### About this task
Since the pictures are not wanted, retype the listing below exactly and without them.

### Given information
────────

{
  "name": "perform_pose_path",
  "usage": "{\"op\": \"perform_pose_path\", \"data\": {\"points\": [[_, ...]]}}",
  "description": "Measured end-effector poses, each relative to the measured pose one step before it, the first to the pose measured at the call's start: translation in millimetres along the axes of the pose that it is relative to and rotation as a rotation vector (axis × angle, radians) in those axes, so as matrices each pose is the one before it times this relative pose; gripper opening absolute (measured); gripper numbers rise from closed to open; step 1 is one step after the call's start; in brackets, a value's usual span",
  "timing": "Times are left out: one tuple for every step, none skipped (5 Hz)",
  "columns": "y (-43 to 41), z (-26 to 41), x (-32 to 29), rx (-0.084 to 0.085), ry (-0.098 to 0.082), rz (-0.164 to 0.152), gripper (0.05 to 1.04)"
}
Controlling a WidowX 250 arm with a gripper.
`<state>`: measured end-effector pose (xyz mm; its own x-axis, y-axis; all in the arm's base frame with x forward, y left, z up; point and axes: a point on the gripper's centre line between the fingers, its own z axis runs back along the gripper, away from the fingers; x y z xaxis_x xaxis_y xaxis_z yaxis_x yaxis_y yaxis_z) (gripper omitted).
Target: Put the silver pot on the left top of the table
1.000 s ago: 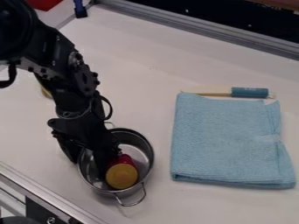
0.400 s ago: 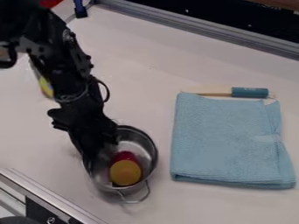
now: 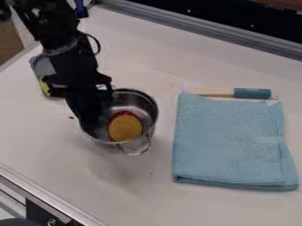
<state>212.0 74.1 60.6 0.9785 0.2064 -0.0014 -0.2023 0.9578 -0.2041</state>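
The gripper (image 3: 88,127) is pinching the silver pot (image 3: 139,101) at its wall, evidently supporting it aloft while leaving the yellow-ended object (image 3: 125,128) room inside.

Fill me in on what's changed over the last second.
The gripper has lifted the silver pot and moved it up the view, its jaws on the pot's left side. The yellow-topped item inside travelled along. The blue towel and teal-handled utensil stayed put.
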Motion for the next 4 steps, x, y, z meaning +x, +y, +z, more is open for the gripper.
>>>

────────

### Answer space
{
  "name": "perform_pose_path",
  "usage": "{\"op\": \"perform_pose_path\", \"data\": {\"points\": [[_, ...]]}}",
  "description": "Measured end-effector poses, each relative to the measured pose one step before it, the first to the pose measured at the call's start: translation in millimetres along the axes of the pose that it is relative to and rotation as a rotation vector (axis × angle, radians) in those axes, so as matrices each pose is the one before it times this relative pose; gripper opening absolute (measured); gripper numbers rise from closed to open; step 1 is one step after the call's start; in brackets, a value's usual span",
  "timing": "Times are left out: one tuple for every step, none skipped (5 Hz)",
  "columns": "y (-43 to 41), z (-26 to 41), x (-32 to 29), rx (-0.084 to 0.085), ry (-0.098 to 0.082), rz (-0.164 to 0.152), gripper (0.05 to 1.04)"
}
Controlling a WidowX 250 arm with a gripper.
`<state>`: measured end-effector pose (xyz mm; its own x-axis, y-axis; all in the arm's base frame with x forward, y left, z up; point and axes: a point on the gripper's centre line between the fingers, its own z axis runs back along the gripper, away from the fingers; x y z xaxis_x xaxis_y xaxis_z yaxis_x yaxis_y yaxis_z) (gripper omitted).
Target: Put the silver pot on the left top of the table
1.000 s ago: 
0.400 s ago: 
now: 
<state>212.0 74.1 60.6 0.9785 0.2064 -0.0014 -0.2023 0.9578 -0.2041</state>
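The gripper (image 3: 88,127) is pinching the silver pot (image 3: 139,101) at its wall, evidently supporting it aloft while leaving the yellow-ended object (image 3: 125,128) room inside.

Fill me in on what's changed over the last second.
The gripper has lifted the silver pot and moved it up the view, its jaws on the pot's left side. The yellow-topped item inside travelled along. The blue towel and teal-handled utensil stayed put.
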Motion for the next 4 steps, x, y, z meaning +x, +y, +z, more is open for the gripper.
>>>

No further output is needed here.